Complex product options are unified and distinguished by their behavior, not type. Each option value represents a simple product. This option value has access to the simple product attributes, including price. When the shopper selects all the options for a complex product, the combination of selected options points to a specific simple product. The simple product remains ambiguous until the shopper selects a value for all the available options.
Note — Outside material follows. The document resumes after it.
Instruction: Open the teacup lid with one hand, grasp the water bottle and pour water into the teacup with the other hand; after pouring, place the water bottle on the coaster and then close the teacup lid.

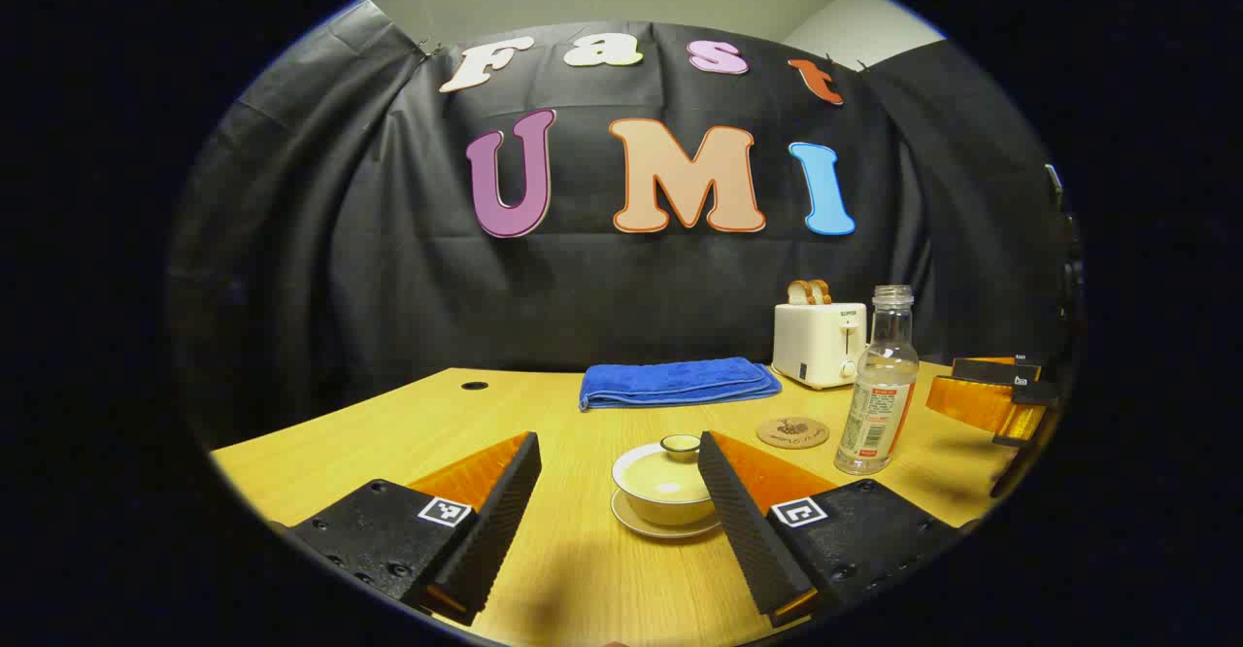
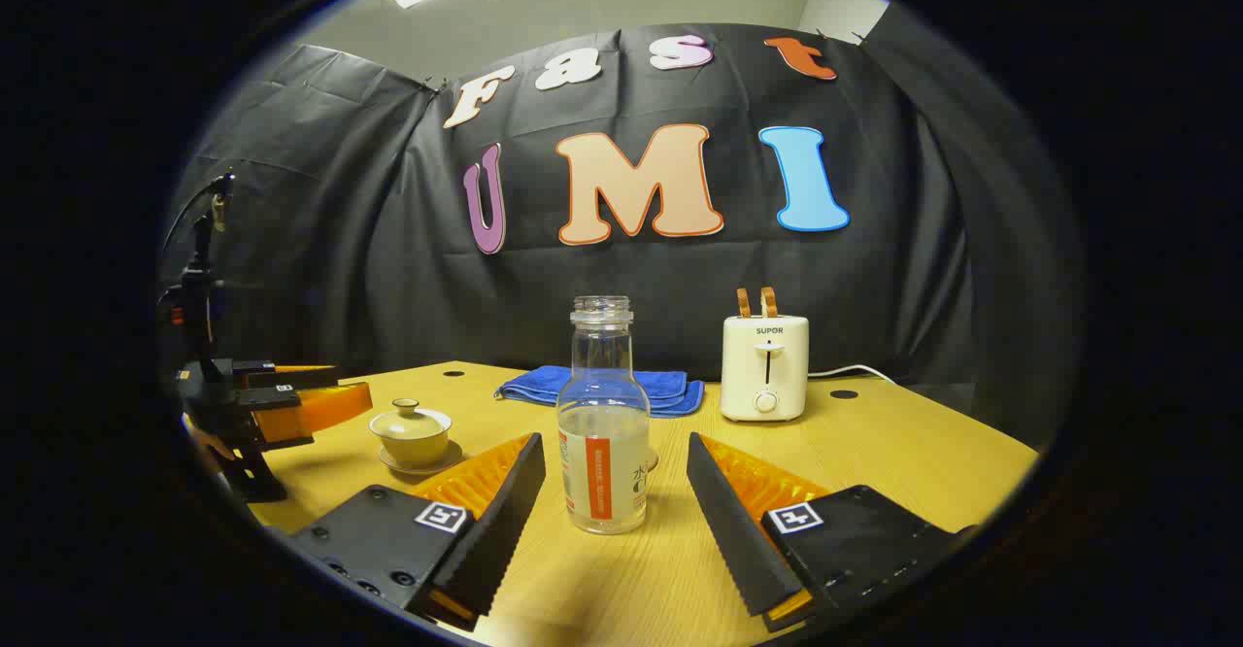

Simple products represent the base selling unit that has a price. Catalog Service calculates the regular price before discounts as well as the final price after discounts. Pricing calculations may include fixed product taxes. They exclude personalized promotions.

A complex product does not have a set price. Instead, Catalog Service returns the prices of linked simples. As an example, a merchant could initially assign the same prices to all the variants of a configurable product. If certain sizes or colors are unpopular, the merchant could reduce the prices of those variants. Thus, the price of the complex (configurable) product would at first show a price range, reflecting the price of both standard and unpopular variants. After the shopper has selected a value for all the available options, the storefront displays a single price.